Your objective:
Show every line below where "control" can be found.

------ Material for the task ------

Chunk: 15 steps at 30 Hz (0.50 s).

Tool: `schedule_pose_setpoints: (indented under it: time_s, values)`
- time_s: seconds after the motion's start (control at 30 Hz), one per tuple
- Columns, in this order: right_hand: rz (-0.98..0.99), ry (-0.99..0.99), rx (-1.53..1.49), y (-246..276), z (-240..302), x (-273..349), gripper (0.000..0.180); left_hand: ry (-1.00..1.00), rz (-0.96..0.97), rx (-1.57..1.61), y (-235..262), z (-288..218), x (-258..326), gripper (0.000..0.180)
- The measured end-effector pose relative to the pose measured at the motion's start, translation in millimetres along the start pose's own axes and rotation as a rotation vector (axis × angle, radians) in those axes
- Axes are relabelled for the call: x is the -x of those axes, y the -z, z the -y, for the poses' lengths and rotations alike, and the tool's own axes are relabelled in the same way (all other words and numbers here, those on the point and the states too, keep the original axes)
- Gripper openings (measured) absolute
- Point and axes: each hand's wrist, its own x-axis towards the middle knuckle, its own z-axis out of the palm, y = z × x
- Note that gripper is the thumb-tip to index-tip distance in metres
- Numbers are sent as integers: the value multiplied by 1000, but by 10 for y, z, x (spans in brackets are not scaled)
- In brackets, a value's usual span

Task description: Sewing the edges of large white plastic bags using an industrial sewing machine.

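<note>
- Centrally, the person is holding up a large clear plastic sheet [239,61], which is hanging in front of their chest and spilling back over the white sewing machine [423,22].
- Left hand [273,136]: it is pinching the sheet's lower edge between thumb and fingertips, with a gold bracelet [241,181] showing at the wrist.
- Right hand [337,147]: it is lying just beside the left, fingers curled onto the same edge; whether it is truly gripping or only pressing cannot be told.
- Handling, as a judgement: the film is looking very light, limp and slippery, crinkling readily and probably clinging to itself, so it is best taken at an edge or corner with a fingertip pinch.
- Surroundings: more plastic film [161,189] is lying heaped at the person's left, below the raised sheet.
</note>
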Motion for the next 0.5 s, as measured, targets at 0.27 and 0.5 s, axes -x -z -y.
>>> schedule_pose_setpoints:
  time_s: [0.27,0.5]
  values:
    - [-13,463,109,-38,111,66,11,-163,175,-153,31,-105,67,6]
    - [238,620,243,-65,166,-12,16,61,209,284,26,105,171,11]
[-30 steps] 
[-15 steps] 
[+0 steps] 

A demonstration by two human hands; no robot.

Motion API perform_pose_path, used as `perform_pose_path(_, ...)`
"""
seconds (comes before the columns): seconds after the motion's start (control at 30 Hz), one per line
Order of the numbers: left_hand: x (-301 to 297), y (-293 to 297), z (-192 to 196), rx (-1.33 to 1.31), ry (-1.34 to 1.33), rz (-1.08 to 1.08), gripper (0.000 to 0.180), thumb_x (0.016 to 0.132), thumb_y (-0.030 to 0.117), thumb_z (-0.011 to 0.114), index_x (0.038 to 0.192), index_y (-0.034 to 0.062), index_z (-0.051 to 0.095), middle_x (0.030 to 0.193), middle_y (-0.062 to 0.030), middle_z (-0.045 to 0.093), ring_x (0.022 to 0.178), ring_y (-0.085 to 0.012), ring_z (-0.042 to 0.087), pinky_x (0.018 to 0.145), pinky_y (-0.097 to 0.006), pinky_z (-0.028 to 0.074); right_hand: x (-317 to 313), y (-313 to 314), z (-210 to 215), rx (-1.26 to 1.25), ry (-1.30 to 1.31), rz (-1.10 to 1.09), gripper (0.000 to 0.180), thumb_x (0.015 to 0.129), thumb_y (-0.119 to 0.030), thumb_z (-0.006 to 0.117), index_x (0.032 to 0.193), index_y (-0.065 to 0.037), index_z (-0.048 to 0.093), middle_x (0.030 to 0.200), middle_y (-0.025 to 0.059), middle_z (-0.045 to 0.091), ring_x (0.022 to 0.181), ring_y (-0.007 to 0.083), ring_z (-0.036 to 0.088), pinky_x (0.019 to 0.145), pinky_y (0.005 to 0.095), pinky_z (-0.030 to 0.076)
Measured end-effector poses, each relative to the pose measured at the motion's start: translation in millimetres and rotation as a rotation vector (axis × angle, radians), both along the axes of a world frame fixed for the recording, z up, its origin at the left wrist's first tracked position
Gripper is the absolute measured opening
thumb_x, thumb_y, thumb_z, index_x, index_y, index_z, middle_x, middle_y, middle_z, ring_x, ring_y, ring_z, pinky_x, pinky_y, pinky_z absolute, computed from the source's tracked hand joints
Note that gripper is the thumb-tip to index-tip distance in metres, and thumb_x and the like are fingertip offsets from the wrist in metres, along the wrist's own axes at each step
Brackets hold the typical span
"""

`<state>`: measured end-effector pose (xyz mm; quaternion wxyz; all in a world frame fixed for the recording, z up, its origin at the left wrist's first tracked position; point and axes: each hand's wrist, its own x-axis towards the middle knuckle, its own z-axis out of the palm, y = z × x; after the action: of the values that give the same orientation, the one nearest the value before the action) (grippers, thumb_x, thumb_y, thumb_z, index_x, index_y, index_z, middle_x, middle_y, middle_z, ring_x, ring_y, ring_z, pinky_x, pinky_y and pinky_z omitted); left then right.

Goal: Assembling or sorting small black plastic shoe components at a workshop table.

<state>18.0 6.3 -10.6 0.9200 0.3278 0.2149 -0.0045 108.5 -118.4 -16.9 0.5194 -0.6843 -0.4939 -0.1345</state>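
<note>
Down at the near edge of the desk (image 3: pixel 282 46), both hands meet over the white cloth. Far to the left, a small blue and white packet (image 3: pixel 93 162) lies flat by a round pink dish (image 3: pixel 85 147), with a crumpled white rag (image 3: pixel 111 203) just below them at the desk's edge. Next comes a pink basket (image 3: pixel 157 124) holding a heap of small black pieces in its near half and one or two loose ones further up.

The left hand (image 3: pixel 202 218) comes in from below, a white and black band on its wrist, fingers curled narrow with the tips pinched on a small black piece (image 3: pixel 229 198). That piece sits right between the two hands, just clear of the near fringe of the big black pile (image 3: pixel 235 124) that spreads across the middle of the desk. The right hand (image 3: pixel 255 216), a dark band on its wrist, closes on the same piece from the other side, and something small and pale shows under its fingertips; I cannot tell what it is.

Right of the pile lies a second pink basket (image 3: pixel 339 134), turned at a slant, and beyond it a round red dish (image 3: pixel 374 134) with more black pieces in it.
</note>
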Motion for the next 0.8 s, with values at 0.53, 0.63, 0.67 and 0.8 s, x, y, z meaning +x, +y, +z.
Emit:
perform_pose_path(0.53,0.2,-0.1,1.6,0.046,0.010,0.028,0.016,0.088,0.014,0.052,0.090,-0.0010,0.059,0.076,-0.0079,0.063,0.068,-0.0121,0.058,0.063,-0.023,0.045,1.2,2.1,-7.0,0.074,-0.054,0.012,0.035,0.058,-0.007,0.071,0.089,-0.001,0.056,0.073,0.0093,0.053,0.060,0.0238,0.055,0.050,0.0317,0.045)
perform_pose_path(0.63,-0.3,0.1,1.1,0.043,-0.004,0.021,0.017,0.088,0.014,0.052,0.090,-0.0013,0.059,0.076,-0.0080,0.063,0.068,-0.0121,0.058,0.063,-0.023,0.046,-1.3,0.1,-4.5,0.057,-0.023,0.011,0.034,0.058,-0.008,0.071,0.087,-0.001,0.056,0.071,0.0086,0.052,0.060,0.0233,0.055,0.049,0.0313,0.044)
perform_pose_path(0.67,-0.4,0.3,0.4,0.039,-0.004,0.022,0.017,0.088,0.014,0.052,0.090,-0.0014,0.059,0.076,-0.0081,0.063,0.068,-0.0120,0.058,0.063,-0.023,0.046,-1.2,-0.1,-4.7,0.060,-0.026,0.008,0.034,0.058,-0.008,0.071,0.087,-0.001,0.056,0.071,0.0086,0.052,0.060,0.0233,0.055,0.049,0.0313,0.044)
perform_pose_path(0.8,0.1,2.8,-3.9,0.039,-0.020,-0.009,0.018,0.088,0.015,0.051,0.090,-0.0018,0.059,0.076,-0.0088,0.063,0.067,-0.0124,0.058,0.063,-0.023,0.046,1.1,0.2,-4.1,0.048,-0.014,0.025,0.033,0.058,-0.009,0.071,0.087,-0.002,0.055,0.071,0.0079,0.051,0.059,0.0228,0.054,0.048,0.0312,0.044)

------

Result:
- time_s: seconds after the motion's start (control at 30 Hz), one per tuple
seconds (comes before the columns): seconds after the motion's start (control at 30 Hz), one per line

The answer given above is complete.